ASSIGNED TASK » Lines from the line with "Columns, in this" to the line with "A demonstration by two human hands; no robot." in the entries below, and only those, must be output exactly, with both ends included.

[Opening RECORDS SHOWN section]

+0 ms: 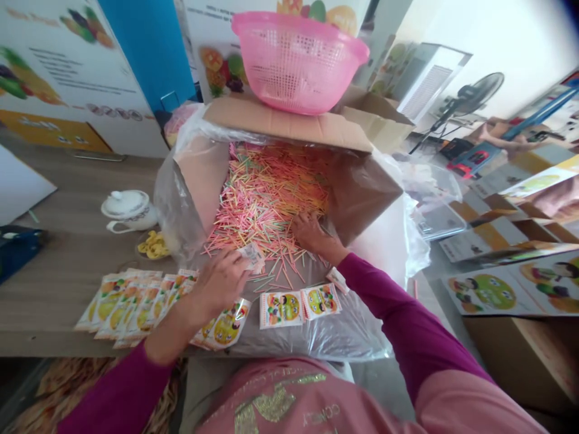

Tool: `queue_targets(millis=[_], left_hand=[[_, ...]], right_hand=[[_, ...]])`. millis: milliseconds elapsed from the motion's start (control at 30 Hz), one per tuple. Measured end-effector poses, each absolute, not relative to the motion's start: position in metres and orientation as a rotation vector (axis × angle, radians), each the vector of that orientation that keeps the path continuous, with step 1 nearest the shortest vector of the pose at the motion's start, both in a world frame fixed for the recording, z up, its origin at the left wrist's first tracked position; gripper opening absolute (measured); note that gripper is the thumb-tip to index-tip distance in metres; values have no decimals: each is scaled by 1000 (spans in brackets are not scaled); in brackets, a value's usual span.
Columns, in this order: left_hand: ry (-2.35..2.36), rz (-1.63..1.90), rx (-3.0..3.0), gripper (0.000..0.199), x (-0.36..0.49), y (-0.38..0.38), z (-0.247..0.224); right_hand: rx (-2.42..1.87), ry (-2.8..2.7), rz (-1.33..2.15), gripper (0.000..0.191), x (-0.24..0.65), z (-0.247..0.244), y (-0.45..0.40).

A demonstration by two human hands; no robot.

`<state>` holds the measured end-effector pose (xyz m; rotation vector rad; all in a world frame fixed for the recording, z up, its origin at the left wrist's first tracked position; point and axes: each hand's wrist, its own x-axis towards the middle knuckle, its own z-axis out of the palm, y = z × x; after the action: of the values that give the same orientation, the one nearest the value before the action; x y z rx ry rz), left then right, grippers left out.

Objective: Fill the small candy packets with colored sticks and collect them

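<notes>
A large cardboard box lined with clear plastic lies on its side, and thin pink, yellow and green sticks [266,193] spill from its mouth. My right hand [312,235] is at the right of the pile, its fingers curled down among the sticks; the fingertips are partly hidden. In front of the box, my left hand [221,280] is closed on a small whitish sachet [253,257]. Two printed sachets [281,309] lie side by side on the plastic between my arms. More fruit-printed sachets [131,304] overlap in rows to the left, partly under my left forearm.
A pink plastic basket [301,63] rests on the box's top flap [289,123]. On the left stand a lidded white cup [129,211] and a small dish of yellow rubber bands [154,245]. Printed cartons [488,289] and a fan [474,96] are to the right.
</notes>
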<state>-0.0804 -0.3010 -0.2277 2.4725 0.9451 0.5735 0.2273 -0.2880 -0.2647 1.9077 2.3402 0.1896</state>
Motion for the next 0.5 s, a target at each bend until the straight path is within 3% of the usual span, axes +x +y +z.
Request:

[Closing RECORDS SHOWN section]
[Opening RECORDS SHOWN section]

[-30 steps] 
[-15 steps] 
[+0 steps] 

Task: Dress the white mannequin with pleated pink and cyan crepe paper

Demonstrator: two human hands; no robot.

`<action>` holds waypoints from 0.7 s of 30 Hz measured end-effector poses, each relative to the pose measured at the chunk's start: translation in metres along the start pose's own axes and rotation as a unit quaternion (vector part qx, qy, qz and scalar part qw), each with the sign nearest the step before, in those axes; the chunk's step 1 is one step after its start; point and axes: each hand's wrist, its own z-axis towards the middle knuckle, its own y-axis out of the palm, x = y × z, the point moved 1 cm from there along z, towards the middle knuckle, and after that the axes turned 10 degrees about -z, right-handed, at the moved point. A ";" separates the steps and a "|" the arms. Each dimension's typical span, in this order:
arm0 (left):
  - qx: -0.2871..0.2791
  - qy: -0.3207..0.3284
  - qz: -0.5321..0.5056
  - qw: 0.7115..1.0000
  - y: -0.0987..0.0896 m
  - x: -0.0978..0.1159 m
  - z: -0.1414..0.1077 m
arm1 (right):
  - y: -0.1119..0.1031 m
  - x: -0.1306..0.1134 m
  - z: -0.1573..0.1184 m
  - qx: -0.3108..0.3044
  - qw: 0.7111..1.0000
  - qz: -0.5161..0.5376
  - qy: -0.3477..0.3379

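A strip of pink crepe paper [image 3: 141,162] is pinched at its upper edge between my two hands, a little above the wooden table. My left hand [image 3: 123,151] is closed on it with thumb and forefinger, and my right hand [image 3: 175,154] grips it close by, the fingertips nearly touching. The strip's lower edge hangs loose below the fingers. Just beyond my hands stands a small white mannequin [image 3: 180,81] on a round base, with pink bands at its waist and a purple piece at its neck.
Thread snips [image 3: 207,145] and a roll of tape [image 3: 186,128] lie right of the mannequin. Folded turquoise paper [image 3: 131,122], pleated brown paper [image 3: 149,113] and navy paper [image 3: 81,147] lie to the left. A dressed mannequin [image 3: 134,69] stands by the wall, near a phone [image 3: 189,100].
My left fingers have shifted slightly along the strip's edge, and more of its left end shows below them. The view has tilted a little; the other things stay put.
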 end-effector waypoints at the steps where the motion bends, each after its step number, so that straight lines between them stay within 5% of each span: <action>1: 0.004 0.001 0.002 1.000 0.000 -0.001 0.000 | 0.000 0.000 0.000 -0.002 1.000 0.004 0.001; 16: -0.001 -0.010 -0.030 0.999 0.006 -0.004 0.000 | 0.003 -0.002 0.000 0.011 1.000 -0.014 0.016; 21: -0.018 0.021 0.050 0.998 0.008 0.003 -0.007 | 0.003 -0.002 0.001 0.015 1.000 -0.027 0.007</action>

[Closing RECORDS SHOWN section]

PROBLEM SOLUTION »
Columns, in this order: left_hand: ry (-2.35..2.36), rz (-1.63..1.90), rx (-3.0..3.0), gripper (0.000..0.199), x (-0.36..0.49), y (-0.38..0.38), z (-0.247..0.224); right_hand: rx (-2.42..1.87), ry (-2.8..2.7), rz (-1.33..2.15), gripper (0.000..0.191), x (-0.24..0.65), z (-0.247..0.244), y (-0.45..0.40).

A demonstration by two human hands; no robot.

There is nothing more to add to this answer.